India 'polio-free' for three years

India has marked three years since its last case of polio was reported. This is regarded as a major milestone for a country that until recently accounted for most of the world's cases of the disease.

The Indian government announced on Monday that the country has been polio-free for three years, which is the period of time needed without a reported case for the World Health Organization (WHO) to consider a country to be free of a disease.

Once the organization officially confirms the data, it will formally certify India polio-free.

Health Ministry spokeswoman Manisha Verma said the achievement was due to a massive immunization program that involved some 2.5 million volunteers and medical workers.

"Proud day for all of us as Indians," Junior Home Minister RPN Singh wrote on Twitter. "India is polio-free for three years."

"India was once thought to be the most difficult country in which to achieve polio eradication," the Global Polio Eradication Initiative, which is spearheaded by the WHO, said in a statement.

In 2009, India reported 741 polio infections, which accounted for nearly half the world's total. But by 2010, due to the massive vaccination program, the number of reported cases dropped to 42.
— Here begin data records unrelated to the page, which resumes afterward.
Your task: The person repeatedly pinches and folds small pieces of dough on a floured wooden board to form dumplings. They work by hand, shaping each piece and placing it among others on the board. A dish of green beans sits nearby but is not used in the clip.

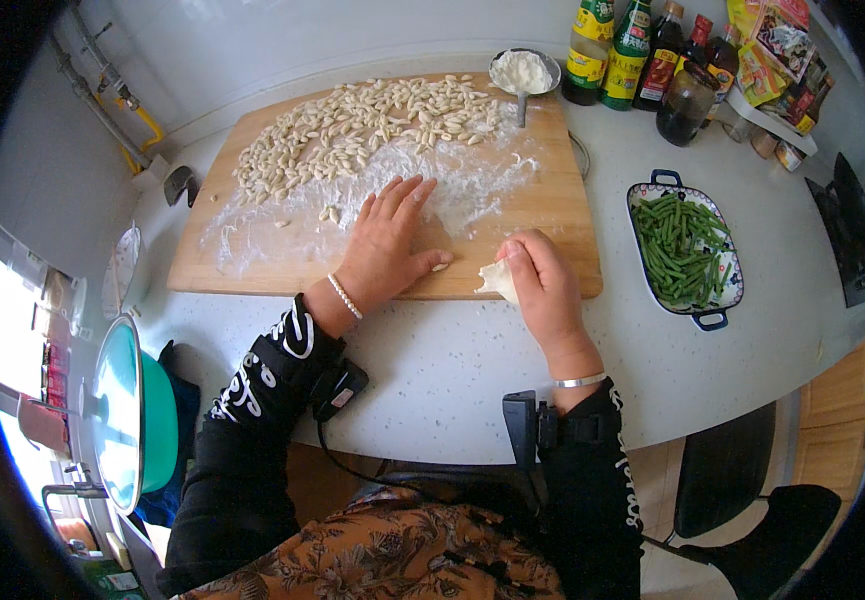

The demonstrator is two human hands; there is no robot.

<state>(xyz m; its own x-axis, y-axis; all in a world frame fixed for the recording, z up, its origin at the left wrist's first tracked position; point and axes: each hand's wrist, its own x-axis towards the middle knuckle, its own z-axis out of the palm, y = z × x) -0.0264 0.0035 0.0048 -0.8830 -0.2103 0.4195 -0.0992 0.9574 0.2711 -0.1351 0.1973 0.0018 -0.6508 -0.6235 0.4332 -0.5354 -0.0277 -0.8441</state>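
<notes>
My left hand (388, 236) rests on the floured wooden board (542, 210), its fingers stretched out and lying flat. The thumb tip is at a small piece of dough (440, 267) near the board's front edge. My right hand (542, 285) is closed round a lump of dough (495, 281), whose torn, pale end sticks out to the left of the fist. Beyond both hands, many small shaped dough pieces (352, 125) cover the far part of the board. Loose white flour (452, 190) is smeared between them and my hands.
At the board's far right corner stands a scoop of flour (520, 72). Sauce bottles (625, 60) and packets (767, 50) line the back right. A handled dish of green beans (680, 245) is on the right. A teal basin (137, 415) stands on the left.
</notes>
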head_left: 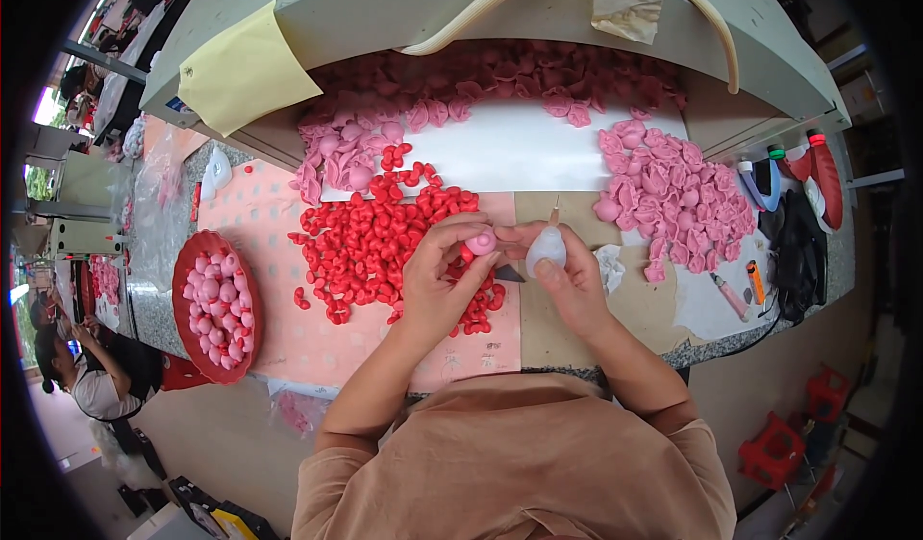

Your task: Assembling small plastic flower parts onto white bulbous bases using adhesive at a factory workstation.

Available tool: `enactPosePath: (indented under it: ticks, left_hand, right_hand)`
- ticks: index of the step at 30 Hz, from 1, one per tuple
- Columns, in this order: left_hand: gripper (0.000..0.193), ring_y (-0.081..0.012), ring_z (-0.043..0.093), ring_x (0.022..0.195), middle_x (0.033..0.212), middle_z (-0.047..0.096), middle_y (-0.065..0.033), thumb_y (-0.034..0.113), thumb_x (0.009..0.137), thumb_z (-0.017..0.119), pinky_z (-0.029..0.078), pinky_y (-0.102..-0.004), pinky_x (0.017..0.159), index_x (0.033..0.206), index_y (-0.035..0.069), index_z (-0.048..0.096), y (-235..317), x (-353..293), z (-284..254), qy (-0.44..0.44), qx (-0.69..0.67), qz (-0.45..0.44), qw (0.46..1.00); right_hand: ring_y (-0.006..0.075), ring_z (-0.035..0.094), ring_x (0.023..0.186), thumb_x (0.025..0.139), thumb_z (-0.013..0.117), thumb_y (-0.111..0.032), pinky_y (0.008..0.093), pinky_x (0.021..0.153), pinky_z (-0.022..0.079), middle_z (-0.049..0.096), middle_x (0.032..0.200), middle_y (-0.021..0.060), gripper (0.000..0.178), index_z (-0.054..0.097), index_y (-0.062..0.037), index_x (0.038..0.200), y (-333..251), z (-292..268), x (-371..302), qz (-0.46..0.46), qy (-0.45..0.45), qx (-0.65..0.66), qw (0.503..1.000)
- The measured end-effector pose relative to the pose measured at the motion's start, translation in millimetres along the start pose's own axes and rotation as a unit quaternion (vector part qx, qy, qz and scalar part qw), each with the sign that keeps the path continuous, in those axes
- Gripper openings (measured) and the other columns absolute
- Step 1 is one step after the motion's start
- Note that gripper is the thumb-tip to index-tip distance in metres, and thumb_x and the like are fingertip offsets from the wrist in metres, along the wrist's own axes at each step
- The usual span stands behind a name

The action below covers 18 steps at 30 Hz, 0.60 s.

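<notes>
Bright and evenly lit around the white sheet [519, 155], with pale glare on it; dim and shadowed just behind. Overexposed at the window [46, 107] far to its left, bowed and black-rimmed farthest from it.

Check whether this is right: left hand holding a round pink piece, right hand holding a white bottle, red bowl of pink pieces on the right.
One thing is wrong: the head view shows the red bowl on the left, not the right. The left hand does hold a round pink piece, and the right hand a white bottle.
</notes>
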<state>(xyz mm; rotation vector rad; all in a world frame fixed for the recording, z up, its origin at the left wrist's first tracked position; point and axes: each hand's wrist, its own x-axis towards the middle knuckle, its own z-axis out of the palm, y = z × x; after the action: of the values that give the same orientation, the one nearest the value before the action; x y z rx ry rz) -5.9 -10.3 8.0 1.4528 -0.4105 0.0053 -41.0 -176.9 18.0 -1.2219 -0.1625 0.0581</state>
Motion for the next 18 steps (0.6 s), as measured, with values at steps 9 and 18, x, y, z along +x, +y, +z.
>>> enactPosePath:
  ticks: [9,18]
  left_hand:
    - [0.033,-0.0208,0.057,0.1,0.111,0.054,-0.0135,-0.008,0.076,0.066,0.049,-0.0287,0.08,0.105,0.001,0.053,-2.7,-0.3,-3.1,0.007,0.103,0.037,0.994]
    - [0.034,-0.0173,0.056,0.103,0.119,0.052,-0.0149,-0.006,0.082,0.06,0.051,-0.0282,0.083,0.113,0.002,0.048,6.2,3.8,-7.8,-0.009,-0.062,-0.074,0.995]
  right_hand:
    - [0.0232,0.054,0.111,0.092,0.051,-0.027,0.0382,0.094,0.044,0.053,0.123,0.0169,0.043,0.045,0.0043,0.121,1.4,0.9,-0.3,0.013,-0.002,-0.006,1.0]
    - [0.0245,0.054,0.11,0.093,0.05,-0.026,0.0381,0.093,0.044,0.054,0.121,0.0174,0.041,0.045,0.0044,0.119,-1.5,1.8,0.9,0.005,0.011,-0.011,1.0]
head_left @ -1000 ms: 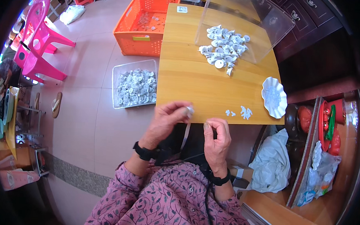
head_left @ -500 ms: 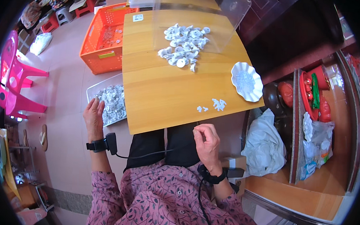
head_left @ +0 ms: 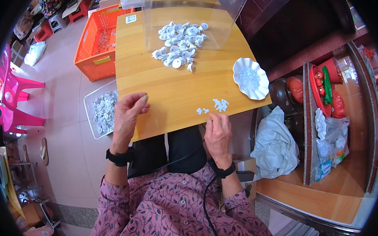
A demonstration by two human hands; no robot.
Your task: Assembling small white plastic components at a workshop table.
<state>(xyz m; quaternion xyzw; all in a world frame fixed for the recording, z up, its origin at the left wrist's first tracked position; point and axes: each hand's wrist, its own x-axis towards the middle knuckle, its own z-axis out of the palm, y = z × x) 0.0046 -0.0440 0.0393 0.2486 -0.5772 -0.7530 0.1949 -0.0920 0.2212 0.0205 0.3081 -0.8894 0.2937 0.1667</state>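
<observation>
Across the pale tiled floor [head_left: 67, 163] of a cluttered room stands a yellow wooden bench [head_left: 173, 91], with pink plastic chairs [head_left: 14, 104] off to the person's left and dark wooden shelving [head_left: 338, 126] with red things and bags to the right. Beside the bench's far left corner sits an orange crate [head_left: 96, 45], and nearer, against the left edge, a clear tray [head_left: 101, 113] of small white parts. A clear plastic box [head_left: 190, 15] stands at the far end over a heap of white plastic pieces [head_left: 180, 45]; a white scalloped dish [head_left: 251, 78] lies near the right edge. At the near edge, the left hand [head_left: 127, 114] rests with fingers curled loosely; whether it holds anything, I cannot tell. The right hand [head_left: 218, 134] lies narrow, fingertips just beside a few tiny white bits [head_left: 217, 106].
</observation>
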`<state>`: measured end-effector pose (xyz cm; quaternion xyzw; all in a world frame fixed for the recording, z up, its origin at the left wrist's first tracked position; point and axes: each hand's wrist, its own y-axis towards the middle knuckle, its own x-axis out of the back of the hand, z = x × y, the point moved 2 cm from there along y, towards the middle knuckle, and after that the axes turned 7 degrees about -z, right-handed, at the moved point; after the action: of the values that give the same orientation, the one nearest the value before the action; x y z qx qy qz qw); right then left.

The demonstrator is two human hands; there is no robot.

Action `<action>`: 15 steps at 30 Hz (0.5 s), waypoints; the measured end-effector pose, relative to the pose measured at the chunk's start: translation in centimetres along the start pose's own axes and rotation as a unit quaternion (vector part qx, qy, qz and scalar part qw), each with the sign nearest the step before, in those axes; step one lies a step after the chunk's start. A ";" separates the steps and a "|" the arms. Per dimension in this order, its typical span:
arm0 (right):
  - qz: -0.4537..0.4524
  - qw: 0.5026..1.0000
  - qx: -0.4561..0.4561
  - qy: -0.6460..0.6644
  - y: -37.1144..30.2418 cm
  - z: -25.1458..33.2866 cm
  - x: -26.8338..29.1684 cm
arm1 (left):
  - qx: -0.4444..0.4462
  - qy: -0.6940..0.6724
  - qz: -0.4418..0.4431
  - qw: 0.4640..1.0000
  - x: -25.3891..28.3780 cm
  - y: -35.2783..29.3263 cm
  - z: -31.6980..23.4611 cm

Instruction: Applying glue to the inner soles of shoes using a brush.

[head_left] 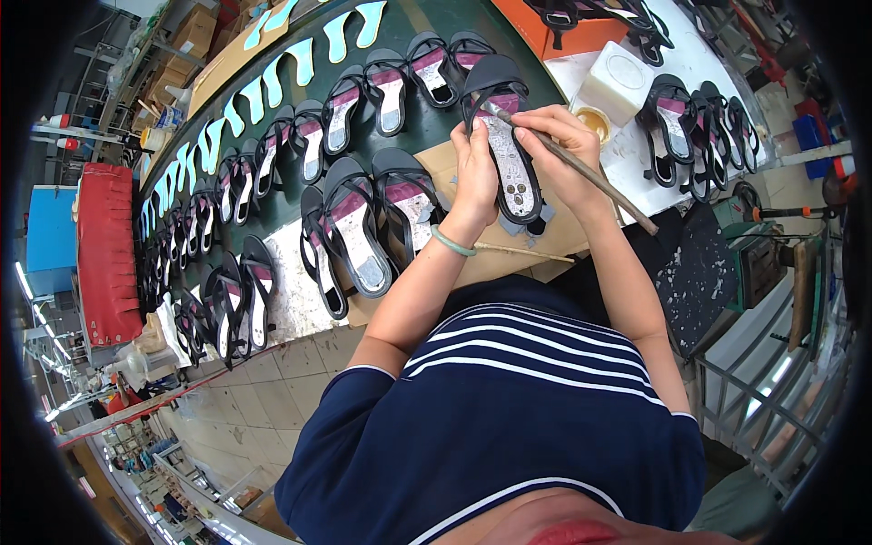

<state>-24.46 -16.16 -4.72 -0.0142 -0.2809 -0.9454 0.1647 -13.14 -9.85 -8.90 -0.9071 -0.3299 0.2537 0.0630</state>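
Nearby, a white container [619, 84] stands beyond the hands [474, 177] and held sandal [516, 173].

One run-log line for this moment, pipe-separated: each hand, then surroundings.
left hand: holds black sandal | right hand: holds brown stick, tip at the sandal | nearby: more black sandals, white container

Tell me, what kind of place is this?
Probably a shoe-making workshop: black sandals stand in rows on the table, pale curved pieces lie behind them, and the right hand holds a long-handled tool over another sandal.
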 end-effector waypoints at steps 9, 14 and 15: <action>0.064 0.997 -0.022 0.024 1.7 0.1 1.3 | -0.012 -0.009 0.031 0.999 0.2 -0.1 -0.2; 0.113 0.992 -0.038 0.037 2.6 0.5 2.2 | -0.010 0.008 0.046 0.999 0.4 -0.5 -0.5; 0.121 0.991 -0.039 0.032 2.8 0.5 2.4 | -0.008 0.012 0.054 0.998 0.4 -0.6 -0.5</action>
<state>-25.88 -18.78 -2.52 -0.0246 -0.2345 -0.9287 0.2861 -12.92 -9.08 -8.43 -0.9270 -0.2819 0.2431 0.0466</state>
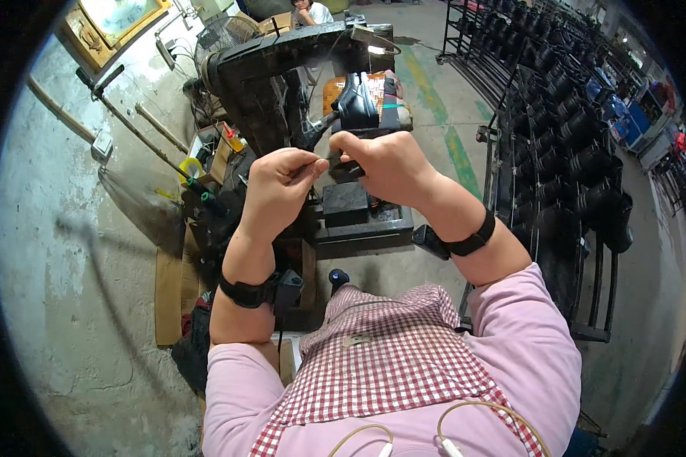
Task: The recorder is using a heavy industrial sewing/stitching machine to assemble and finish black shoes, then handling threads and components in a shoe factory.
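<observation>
My left hand [277, 186] is raised in front of the black sewing machine [251, 95], thumb and fingertips pinched together. My right hand [395, 166] is beside it, fingers curled in and thumb bent over them. Only a small gap separates the two sets of fingertips. Anything between them is too fine to make out. Just beyond the right hand, a shiny black boot piece [357, 103] rests on a seat with a woven cover [333, 93]. A lit lamp [376, 50] is on the machine's far end.
To the right stands a long black rack [530, 251] with rows of black boots [568, 145]. A dark block [345, 203] sits on the machine's base [366, 232]. At left are a fan [227, 32], a box of supplies [219, 156] and a wall [76, 282]. Another person [312, 13] sits beyond.
</observation>
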A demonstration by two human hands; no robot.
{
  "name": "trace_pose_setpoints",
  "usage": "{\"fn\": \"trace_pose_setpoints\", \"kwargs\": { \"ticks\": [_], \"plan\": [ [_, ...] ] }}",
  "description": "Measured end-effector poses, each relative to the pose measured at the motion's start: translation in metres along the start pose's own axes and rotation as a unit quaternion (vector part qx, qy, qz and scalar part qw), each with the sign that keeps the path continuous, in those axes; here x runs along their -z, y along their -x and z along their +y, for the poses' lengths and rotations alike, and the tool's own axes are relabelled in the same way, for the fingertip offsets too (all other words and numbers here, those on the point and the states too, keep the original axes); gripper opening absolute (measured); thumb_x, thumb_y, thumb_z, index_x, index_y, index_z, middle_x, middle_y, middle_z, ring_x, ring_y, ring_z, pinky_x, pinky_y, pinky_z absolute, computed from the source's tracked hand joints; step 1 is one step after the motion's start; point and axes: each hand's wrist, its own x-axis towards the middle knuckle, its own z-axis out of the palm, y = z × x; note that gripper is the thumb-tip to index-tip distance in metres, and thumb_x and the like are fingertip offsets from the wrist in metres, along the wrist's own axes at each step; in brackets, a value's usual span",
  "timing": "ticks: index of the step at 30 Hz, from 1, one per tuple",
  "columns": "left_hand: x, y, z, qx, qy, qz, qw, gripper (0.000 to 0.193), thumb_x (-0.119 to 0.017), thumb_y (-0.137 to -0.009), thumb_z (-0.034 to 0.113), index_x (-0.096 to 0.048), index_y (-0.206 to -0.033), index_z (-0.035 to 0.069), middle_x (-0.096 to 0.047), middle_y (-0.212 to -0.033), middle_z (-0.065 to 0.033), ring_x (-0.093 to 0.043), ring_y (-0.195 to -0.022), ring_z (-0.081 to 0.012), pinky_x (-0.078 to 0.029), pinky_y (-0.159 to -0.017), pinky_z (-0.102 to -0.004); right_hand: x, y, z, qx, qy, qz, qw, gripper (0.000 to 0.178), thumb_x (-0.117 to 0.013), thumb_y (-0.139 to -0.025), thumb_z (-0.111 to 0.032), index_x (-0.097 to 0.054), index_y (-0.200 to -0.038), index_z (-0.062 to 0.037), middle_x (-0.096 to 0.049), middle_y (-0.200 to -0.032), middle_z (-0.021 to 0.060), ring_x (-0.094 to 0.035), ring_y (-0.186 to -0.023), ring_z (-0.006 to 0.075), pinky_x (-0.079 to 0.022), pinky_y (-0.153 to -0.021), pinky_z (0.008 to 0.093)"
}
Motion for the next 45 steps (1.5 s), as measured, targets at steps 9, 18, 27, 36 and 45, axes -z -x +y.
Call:
{"fn": "trace_pose_setpoints", "kwargs": {
  "ticks": [9, 18, 27, 36, 45],
  "plan": [
    [-0.013, 0.008, -0.024, -0.001, 0.08, 0.083, 0.993, 0.009, -0.067, -0.086, 0.004, -0.069, -0.09, -0.003, -0.065, -0.077, -0.0026, -0.055, -0.071, -0.0062, -0.042, -0.06, -0.0194, 0.005, -0.025, 0.003, -0.161, -0.304, -0.093, 0.934, 0.039, -0.065, -0.082, -0.01, -0.052, -0.119, -0.0128, -0.068, -0.082, 0.0137, -0.068, -0.082, 0.0297, -0.05, -0.069, 0.0378],
    [-0.024, 0.02, -0.029, 0.091, 0.247, 0.088, 0.961, 0.014, -0.067, -0.087, 0.008, -0.069, -0.094, -0.004, -0.066, -0.077, -0.0021, -0.054, -0.065, -0.0035, -0.041, -0.056, -0.016, 0.0, -0.026, -0.006, -0.151, -0.371, -0.122, 0.908, 0.085, -0.071, -0.073, 0.007, -0.031, -0.146, -0.0093, -0.066, -0.084, 0.0071, -0.062, -0.075, 0.0077, -0.051, -0.061, 0.0232],
    [-0.039, 0.044, -0.047, 0.183, 0.706, 0.087, 0.679, 0.02, -0.058, -0.094, 0.015, -0.065, -0.097, -0.003, -0.042, -0.055, 0.0065, -0.024, -0.044, -0.0027, -0.019, -0.042, -0.0213, -0.035, 0.016, -0.018, -0.292, -0.755, -0.019, 0.586, 0.064, -0.07, -0.08, -0.002, -0.04, -0.137, 0.0016, -0.064, -0.1, 0.0109, -0.051, -0.057, 0.0039, -0.037, -0.046, 0.0186],
    [-0.031, 0.054, -0.022, 0.107, 0.26, 0.145, 0.949, 0.012, -0.063, -0.089, 0.008, -0.071, -0.089, -0.001, -0.053, -0.061, 0.0034, -0.04, -0.053, -0.0008, -0.026, -0.046, -0.018, -0.039, 0.045, -0.031, -0.255, -0.401, 0.049, 0.878, 0.016, -0.063, -0.084, -0.004, -0.066, -0.1, -0.0004, -0.065, -0.083, 0.0104, -0.063, -0.066, 0.021, -0.05, -0.061, 0.0282],
    [0.001, 0.054, -0.024, 0.132, 0.417, 0.267, 0.859, 0.016, -0.064, -0.09, 0.011, -0.068, -0.086, -0.004, -0.049, -0.057, 0.004, -0.03, -0.043, -0.0006, -0.021, -0.039, -0.018, -0.027, 0.082, -0.002, -0.334, -0.36, 0.119, 0.863, 0.012, -0.058, -0.085, 0.005, -0.067, -0.092, 0.0022, -0.064, -0.081, 0.01, -0.064, -0.07, 0.0154, -0.051, -0.059, 0.0274]
  ]
}}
Polio is a preventable disease that usually infects children under age 5 after they drink contaminated water. The disease attacks the central nervous system causing permanent paralysis, muscular atrophy or death. It has been eradicated in most countries however the disease remains officially endemic in Pakistan, Afghanistan and Nigeria.

Border concerns

Despite the anniversary, health officials remain concerned about the possibility of polio entering the country from neighboring Pakistan.

To prevent a reintroduction of the virus, Indian health authorities have set up polio immunization booths at the two border crossings with Pakistan and all children who enter by road and train are being given vaccines.

New Delhi also recently announced that travelers from Pakistan must show proof that they have received the oral polio vaccine at least six weeks ahead of their travel to India.